▸ WHAT TO WORK ON: Find every line below that contains the word "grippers" and copy it out.

(DATASET EXCERPT begins)

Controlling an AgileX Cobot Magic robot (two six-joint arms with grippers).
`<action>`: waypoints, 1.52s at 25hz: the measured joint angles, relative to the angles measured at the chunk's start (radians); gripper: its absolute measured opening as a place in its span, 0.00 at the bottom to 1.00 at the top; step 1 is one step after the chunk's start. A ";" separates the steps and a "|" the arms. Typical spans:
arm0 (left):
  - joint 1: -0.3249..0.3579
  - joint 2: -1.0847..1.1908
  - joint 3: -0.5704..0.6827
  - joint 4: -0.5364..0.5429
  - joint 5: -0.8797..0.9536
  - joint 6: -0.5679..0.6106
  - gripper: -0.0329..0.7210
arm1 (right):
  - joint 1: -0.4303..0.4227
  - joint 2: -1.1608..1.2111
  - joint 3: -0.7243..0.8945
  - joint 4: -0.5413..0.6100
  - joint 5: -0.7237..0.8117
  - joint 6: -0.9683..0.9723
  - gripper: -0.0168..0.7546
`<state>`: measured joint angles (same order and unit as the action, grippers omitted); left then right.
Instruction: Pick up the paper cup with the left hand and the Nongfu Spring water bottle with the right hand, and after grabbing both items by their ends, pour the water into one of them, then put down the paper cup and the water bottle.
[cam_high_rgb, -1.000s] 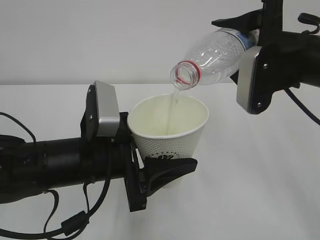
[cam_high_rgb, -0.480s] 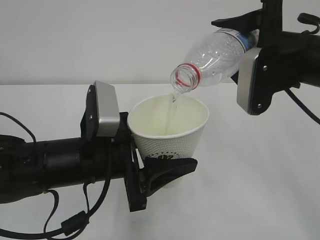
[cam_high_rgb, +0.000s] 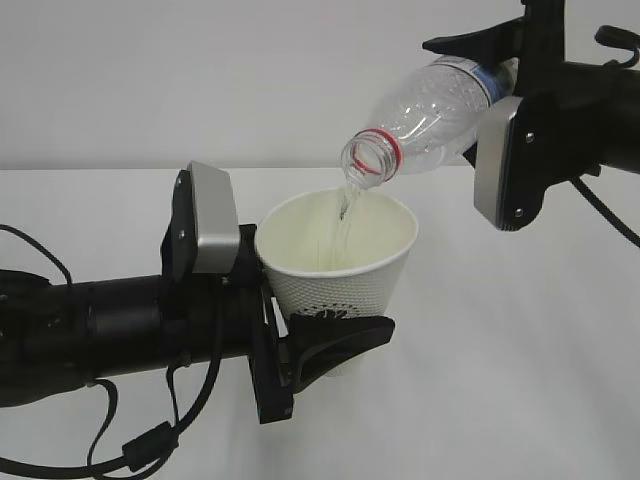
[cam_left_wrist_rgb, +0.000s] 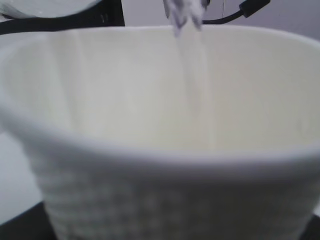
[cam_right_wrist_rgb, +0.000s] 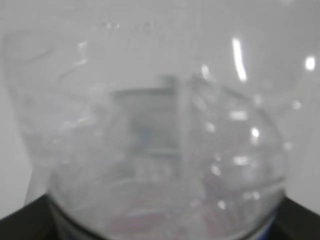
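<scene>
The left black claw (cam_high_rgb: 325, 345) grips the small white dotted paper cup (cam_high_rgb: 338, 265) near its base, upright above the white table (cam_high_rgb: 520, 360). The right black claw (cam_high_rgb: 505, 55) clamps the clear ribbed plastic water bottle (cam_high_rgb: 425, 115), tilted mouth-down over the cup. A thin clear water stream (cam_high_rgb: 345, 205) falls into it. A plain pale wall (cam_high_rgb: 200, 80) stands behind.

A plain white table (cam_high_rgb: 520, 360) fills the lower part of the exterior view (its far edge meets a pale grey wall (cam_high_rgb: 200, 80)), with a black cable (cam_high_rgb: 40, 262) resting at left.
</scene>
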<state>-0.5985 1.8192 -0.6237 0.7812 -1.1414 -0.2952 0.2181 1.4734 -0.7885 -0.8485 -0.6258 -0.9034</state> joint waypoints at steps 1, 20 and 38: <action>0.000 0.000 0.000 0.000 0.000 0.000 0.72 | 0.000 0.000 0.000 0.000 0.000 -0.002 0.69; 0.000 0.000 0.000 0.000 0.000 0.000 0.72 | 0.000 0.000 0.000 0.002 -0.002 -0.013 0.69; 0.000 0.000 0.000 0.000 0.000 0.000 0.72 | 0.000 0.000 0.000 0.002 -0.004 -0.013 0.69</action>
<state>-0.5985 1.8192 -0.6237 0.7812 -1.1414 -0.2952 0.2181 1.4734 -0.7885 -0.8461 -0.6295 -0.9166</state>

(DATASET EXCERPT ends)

▸ RESPONSE TO THIS EXERCISE:
Controlling an AgileX Cobot Magic robot (two six-joint arms with grippers).
`<state>`: measured joint angles (same order and unit as the action, grippers omitted); left then right.

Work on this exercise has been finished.